- [Problem statement] Up to and including the line with "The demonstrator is", repeat every line of the listing exactly, beginning at the first.

- [Raw data]
---+---
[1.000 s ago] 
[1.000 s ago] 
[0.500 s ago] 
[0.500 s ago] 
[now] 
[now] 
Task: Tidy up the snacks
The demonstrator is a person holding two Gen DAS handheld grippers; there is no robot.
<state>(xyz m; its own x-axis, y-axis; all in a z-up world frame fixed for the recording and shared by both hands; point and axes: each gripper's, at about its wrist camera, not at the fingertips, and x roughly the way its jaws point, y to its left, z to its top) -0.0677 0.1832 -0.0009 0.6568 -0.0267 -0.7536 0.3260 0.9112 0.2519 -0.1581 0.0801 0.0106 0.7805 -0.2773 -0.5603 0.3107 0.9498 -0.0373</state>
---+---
- [Answer area]
[1.000 s ago] 
[1.000 s ago] 
[0.500 s ago] 
[0.500 s ago] 
[now] 
[now] 
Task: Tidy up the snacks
The demonstrator is a person holding two Gen DAS handheld grippers; there is no robot.

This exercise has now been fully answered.